Sample container admission policies

This ContainerAdmissionPolicy allows admission requests for pod-creating resources whose image is in the registry/repository gcr.io/company/production-repository/*, with a scan status of either Pass or Warn, and rejects all other admission requests.

apiVersion: containersecurity.tigera.io/v1beta1
kind: ContainerAdmissionPolicy
metadata:
name: reject-failed-and-non-gcr
spec:
selector: all()
namespaceSelector: all()
order: 10
rules:
- action: 'Reject'
imagePath:
operator: IsNoneOf
values:
- '^gcr.io/company/production-repository/.*'
- action: Allow
imageScanStatus:
operator: IsOneOf
values:
- Pass
- Warn
- action: Reject

The following ContainerAdmissionPolicy rejects deploying or updating pod-creating resources with the label, reject-policy: reject-outdated-scans, from any namespace labeled, apply-container-admission-policies == 'true', that would deploy an image that hasn't been scanned in 3 days.

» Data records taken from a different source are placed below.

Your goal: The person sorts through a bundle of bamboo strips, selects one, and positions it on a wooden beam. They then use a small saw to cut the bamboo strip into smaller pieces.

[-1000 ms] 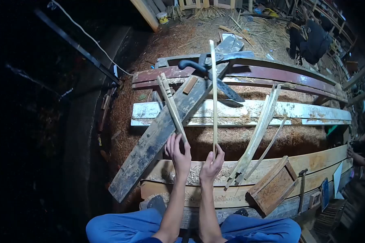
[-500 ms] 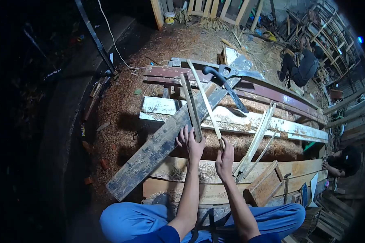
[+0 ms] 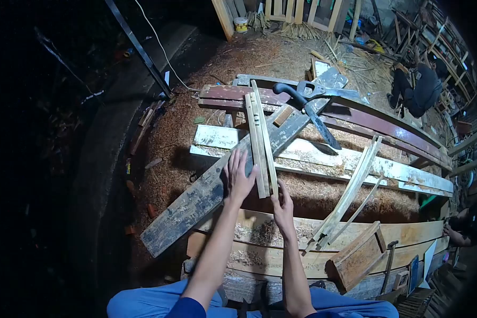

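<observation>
My left hand (image 3: 239, 177) rests with fingers spread on a weathered plank (image 3: 188, 214), just left of a wooden strip (image 3: 258, 153) that bears short dark marks near its upper part. Lying close along that strip's right side is a thinner wooden strip (image 3: 267, 139). The fingers of my right hand (image 3: 283, 209) are closed at the thin strip's lower end. Beyond my hands, a small wood block (image 3: 284, 115) sits on the plank. A black-handled tool (image 3: 305, 105) lies across the plank beside a hand saw (image 3: 331, 93).
White boards (image 3: 323, 158) and reddish-brown beams (image 3: 376, 123) cross the work area. More strips (image 3: 350, 193) lean at right, near a wooden box-like piece (image 3: 358, 257) and a hammer (image 3: 389, 265). Shavings cover the ground. A person (image 3: 421, 87) crouches far right; another person's head (image 3: 471, 222) shows at the right edge.
My left hand has come off the marked strip and moved left onto the plank. The two strips, apart at the bottom before, now lie side by side. The camera view has shifted.
</observation>
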Demonstrator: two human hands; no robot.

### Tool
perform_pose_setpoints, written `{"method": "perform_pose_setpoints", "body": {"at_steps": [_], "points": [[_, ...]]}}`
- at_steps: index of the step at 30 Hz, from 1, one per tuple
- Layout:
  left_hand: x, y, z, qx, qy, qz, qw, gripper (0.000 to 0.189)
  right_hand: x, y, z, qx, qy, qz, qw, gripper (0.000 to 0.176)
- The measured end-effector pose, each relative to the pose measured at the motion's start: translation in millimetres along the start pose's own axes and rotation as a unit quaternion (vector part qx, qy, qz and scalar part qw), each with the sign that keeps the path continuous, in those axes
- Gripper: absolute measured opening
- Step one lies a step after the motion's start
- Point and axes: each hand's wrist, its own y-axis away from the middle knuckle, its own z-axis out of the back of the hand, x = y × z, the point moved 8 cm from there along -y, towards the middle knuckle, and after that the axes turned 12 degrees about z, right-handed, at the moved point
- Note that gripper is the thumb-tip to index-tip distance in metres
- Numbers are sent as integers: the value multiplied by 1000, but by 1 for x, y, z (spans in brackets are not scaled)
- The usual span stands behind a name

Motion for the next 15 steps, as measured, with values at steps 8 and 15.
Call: {"method": "perform_pose_setpoints", "body": {"at_steps": [8,15], "points": [[-9,-10,-10,16,-200,-55,978,52,18,-16,7,16,141,-40,989,51],[-13,-9,-7,30,-173,-49,983,57,24,-16,1,10,186,9,983,45]]}}
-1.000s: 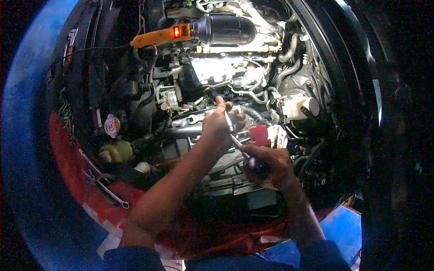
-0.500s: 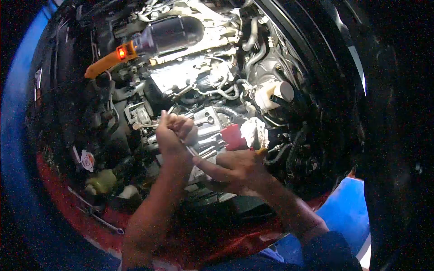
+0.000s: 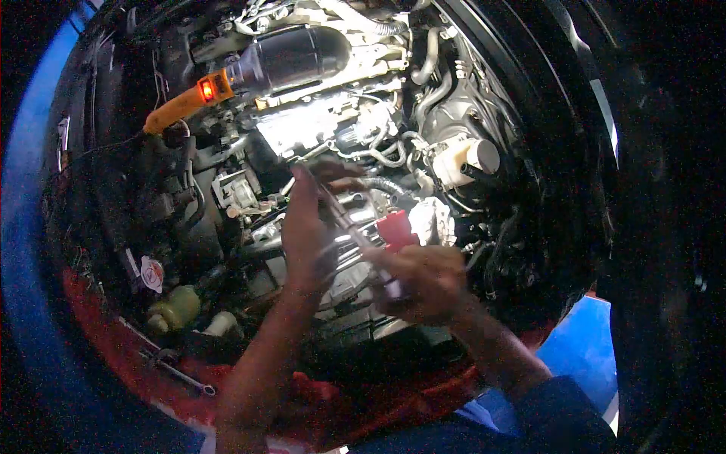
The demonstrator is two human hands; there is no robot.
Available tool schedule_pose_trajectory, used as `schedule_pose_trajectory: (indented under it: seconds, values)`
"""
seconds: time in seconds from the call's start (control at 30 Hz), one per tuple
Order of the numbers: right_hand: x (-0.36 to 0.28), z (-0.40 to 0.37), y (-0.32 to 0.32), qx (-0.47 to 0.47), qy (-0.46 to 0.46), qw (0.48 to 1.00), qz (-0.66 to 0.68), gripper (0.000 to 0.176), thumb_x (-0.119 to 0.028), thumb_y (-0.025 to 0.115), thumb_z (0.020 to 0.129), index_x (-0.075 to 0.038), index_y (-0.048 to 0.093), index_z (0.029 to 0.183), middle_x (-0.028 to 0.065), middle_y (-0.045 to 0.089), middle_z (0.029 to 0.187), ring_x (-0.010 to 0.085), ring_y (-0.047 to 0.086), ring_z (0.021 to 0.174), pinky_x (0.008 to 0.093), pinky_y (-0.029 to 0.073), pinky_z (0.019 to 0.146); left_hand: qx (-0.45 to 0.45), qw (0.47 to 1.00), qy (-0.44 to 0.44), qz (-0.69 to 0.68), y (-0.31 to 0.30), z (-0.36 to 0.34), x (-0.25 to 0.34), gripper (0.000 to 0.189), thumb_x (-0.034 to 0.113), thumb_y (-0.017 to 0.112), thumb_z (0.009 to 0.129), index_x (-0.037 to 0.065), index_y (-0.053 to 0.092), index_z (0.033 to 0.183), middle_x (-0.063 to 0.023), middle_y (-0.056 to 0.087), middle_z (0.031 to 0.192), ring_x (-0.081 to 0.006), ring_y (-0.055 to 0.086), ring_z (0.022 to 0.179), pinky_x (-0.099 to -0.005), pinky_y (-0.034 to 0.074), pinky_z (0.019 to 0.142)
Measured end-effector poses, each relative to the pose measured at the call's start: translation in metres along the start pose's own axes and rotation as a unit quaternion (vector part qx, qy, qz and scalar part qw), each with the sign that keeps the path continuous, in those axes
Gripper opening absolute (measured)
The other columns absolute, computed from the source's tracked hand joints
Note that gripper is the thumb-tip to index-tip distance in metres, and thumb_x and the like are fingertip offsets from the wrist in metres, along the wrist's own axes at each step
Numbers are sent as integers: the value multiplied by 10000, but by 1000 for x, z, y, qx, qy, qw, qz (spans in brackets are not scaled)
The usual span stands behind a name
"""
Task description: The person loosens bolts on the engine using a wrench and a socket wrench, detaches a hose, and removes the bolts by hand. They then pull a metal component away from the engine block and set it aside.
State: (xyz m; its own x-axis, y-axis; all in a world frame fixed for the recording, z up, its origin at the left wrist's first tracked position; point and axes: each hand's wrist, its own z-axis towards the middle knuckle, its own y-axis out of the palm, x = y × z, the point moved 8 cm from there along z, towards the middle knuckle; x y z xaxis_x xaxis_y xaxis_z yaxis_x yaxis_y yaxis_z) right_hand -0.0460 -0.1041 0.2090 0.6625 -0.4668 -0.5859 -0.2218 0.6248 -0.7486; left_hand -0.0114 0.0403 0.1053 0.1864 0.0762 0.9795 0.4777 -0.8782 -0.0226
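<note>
Both forearms extend forward, converging. The left hand (image 3: 306, 231) is raised, its thumb (image 3: 302, 181) upright and its fingers (image 3: 342, 172) partly extended, blurred. The right hand (image 3: 425, 284), lower and apart from the left, is curled closed, its back uppermost; its wrist (image 3: 463, 312) angles inward.

The work lamp (image 3: 291, 60) at upper left pairs a glossy, smooth dark hood with a matt orange plastic-looking handle (image 3: 181, 108). At centre, the tool shaft (image 3: 344, 219) is shiny metal. The reservoir (image 3: 457, 165), right of centre, looks like smooth off-white plastic; the ribbed hose (image 3: 382, 184) has a dull sheen.
</note>
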Motion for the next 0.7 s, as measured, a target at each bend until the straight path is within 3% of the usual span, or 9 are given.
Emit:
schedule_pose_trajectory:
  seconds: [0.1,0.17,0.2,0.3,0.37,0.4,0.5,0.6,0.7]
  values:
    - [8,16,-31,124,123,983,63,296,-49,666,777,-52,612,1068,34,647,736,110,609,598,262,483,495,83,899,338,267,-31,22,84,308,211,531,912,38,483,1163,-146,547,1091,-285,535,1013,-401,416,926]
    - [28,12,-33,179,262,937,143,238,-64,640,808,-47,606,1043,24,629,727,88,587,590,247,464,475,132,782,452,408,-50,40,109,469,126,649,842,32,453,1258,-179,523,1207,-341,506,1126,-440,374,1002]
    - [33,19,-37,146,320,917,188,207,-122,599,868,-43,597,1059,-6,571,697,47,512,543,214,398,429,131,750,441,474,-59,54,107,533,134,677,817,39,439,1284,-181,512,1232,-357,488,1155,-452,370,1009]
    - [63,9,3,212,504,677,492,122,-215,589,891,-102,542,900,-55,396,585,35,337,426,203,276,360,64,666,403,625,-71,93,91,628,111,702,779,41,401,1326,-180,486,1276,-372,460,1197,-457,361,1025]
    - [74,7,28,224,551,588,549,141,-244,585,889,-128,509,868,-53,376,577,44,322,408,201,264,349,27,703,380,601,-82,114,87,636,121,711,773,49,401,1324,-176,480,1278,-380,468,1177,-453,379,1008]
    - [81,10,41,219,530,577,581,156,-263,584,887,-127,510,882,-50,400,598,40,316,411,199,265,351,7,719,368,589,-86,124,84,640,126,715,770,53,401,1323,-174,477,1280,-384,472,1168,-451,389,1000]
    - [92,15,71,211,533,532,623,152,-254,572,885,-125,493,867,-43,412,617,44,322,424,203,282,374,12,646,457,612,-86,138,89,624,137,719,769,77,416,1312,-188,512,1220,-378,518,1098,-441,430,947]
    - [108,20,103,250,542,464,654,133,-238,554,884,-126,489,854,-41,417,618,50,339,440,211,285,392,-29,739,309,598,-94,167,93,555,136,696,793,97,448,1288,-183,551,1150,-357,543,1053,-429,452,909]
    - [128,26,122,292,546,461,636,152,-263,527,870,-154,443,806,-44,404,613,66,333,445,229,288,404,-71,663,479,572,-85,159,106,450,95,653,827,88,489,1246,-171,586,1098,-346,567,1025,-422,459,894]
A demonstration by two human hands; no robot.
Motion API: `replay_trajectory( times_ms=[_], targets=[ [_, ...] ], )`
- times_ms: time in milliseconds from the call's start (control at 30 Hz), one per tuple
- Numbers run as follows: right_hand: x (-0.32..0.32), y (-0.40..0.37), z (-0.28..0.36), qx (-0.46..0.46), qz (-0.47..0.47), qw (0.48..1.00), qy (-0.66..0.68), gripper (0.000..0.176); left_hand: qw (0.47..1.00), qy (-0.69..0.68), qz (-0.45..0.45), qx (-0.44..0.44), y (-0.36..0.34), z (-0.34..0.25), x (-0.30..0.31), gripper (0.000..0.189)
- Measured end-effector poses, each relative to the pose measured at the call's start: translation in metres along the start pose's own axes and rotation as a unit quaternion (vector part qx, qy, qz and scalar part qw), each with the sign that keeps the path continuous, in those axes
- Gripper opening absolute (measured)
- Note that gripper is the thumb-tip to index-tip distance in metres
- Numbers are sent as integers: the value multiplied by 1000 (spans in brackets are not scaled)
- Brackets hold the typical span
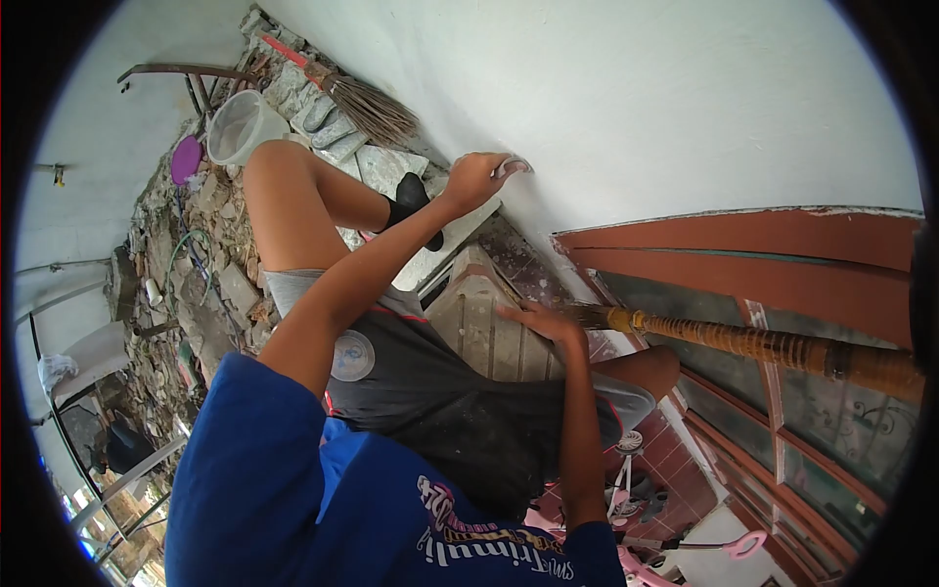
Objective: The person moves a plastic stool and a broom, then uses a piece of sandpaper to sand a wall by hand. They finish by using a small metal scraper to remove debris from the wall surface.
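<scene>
Out at the white wall (685, 108), my left hand (477, 182) has its fingers closed and pressed on the surface, around a small pale piece (515, 166). Most of that piece is hidden by the fingers, and its kind does not show. My right hand (551, 323) lies with its fingers stretched out on a dusty beige, ribbed object (479, 318) between my legs. It holds nothing. Close beside this hand is the end of a bamboo pole (724, 338) bound with cord.
A twig broom (370, 106), a translucent bucket (243, 127) and a purple lid (186, 159) lie among rubble (220, 225). To the right is a reddish-brown window frame (743, 259). Pink-handled items (746, 545) stand on red tiles (675, 460) at lower right.
</scene>
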State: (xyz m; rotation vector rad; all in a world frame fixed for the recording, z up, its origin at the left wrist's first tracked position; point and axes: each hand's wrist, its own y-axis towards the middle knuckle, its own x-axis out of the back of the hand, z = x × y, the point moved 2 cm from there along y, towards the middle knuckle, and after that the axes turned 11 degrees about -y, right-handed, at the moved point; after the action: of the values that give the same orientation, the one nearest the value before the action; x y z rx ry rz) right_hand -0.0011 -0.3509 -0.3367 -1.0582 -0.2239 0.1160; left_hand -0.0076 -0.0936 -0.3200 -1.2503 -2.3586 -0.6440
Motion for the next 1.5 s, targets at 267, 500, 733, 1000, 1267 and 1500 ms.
replay_trajectory(
  times_ms=[267, 500, 733, 1000, 1267, 1500],
  targets=[
    [4, -22, 18, 1, -5, 1000, -5, 86, 992, 67, 66, 86, -10, 8, 8, 22],
    [0, -3, 4, 15, 26, 1000, 5, 94, 999, 35, -10, 0, -1, 8, 1, 23],
    [1, -9, 8, 2, -1, 1000, -9, 105, 1000, -24, -7, 5, 2, -11, 9, 25],
    [1, -10, 11, 7, 13, 1000, 17, 103, 996, 76, 15, 44, -7, 17, 1, 25],
    [3, -15, 14, 4, 21, 1000, 12, 102, 999, 32, -31, 4, 0, 5, 2, 26],
    [1, -11, 7, 9, 22, 999, 31, 104, 999, 25, 2, 39, -2, -6, 4, 25]
  ],
)
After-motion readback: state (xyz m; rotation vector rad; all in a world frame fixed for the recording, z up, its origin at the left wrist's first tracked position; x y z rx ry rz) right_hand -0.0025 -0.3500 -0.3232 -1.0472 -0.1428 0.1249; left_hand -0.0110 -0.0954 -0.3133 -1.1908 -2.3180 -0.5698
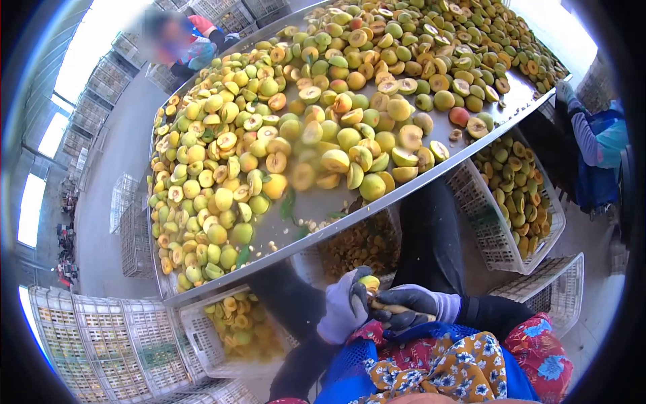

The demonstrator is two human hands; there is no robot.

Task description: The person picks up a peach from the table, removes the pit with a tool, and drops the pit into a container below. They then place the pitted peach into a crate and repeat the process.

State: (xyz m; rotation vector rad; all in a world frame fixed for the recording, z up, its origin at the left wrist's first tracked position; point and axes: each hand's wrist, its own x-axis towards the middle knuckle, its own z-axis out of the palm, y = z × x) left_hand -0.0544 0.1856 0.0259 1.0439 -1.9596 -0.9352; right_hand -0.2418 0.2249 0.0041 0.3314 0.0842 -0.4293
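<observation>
Now, near the grey metal table (321, 202), the lavender-and-black-gloved left hand (346, 306) closes around a yellow fruit piece (369, 283), while the similarly gloved right hand (409, 304) grips a slim tan handle (418, 317).

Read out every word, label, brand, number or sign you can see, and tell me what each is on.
None can be read: the table, gloves and stacked crates show no legible text.
Any print in the far background is too small or blurred.

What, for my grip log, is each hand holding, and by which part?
Left hand: a yellow fruit, by its side. Right hand: apparently a tan handle; tool unclear.
</observation>
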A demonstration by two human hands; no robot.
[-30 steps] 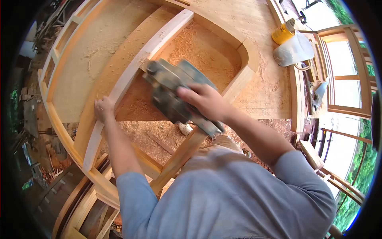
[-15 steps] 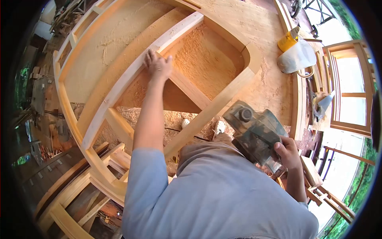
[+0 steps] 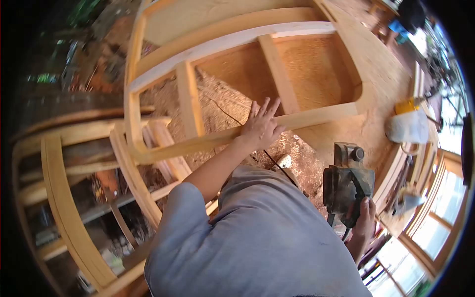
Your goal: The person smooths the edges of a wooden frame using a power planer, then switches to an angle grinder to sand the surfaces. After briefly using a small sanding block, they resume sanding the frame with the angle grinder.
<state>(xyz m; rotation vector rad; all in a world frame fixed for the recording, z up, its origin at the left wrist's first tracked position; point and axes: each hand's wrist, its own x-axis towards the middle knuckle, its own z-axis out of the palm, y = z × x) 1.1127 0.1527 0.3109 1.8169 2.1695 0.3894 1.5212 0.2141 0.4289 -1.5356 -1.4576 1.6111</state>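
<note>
My left hand (image 3: 262, 124) lies on the near rail of a curved wooden frame (image 3: 316, 118), its fingers spread over the inner edge. The frame has rounded corners and crosspieces, and a paler curved rail (image 3: 217, 48) runs along its far side. In my right hand (image 3: 365, 220) is a dusty electric hand planer (image 3: 346, 180), gripped by its rear handle. The planer is held off to the right of my body, apart from the frame. A dark cord hangs from its back end.
A sheet of plywood (image 3: 381, 64) lies under the frame's right part. A whitish plastic jug (image 3: 408, 127) and a yellow container (image 3: 406, 106) stand at the right. More wooden framing (image 3: 69, 198) fills the lower left. A dark cable (image 3: 277, 166) crosses the shaving-strewn floor.
My left hand has left the pale far rail and come down onto the near rail. The planer has turned more upright in my right hand. The whole view has swung round.
</note>
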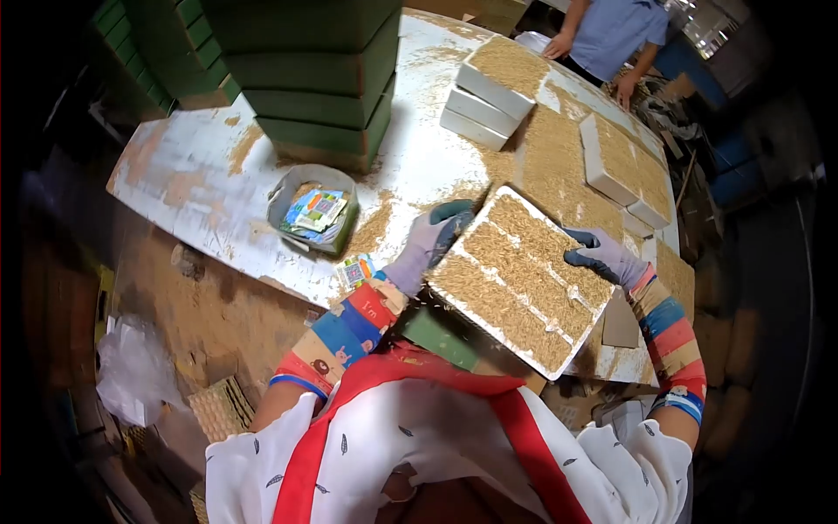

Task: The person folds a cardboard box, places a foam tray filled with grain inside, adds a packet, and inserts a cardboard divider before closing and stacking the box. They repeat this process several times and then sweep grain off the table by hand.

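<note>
The table (201, 166) spread beyond both hands. Green crates (314, 79) stood stacked well beyond the left hand (432, 240). A tilted tray (515, 279) of husks hung between it and the right hand (602, 258), gloved fingers of each curled tight over opposite edges. A bowl (288, 196) sat near the left hand, outward.

Left hand (429, 244), right hand (602, 256) grip grain-filled tray (519, 279); 2 gloves

Husk-strewn white table (192, 166) with stacked trays (489, 96), green boxes (314, 87), bowl (305, 214)
</note>
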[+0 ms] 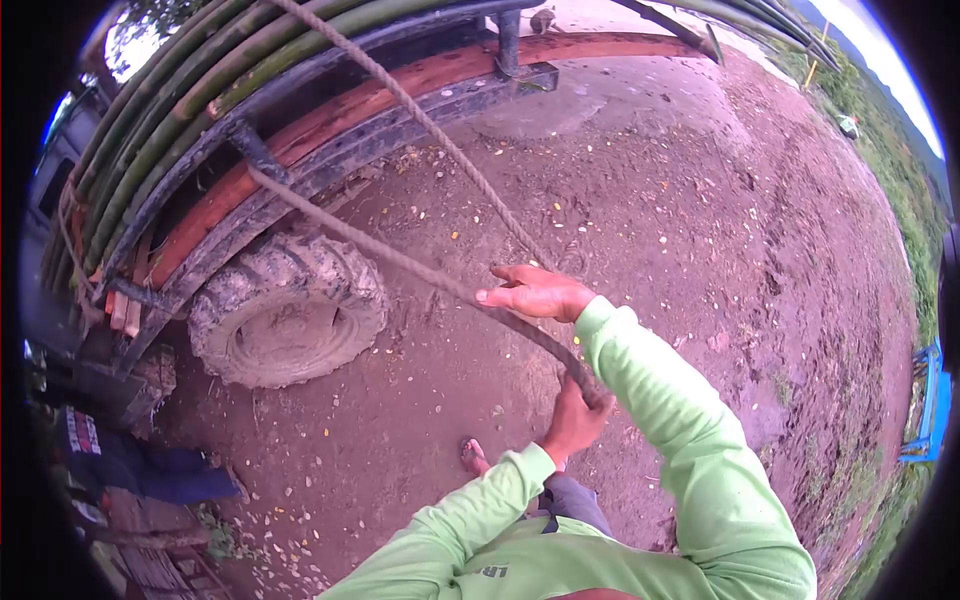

apiVersion: containersecurity.tigera.io/v1beta1
kind: ContainerAdmissionPolicy
metadata:
name: reject-failed-and-non-gcr
spec:
selector: "reject-policy == 'reject-outdated-scans'"
namespaceSelector: "apply-container-policies == 'true'"
order: 1
rules:
- action: Allow
imageLastScan:
operator: 'gt'
duration:
days: 3
- action: Reject

The first rule (Allow), allows images based on the age of the image scan (in days). In this example, we want to allow images that have been scanned within the last three days. So, we use the gt operator (greater than), along with Duration, 3 days, to say the image scan time must be greater than 3 days ago but less than now. "Now" is defined as when the attempt was made to create the Kubernetes resource. If the Allow rule does not match, then the second action rule (Reject) is evaluated, which denies everything.

You can also use modify the Allow rule to match an absolute time. For help, see ContainerAdmissionPolicies.

Troubleshoot

My container admission policy is not blocking resources from a namespace, even though the namespaceSelector matches the namespace

This indicates that the Kubernetes API server is not sending admission requests for the namespace. Verify that the key and value(s) that you specified for IN_NAMESPACE_SELECT_KEY and IN_NAMESPACE_SELECT_VALUES in the installation steps, match the policy namespaces.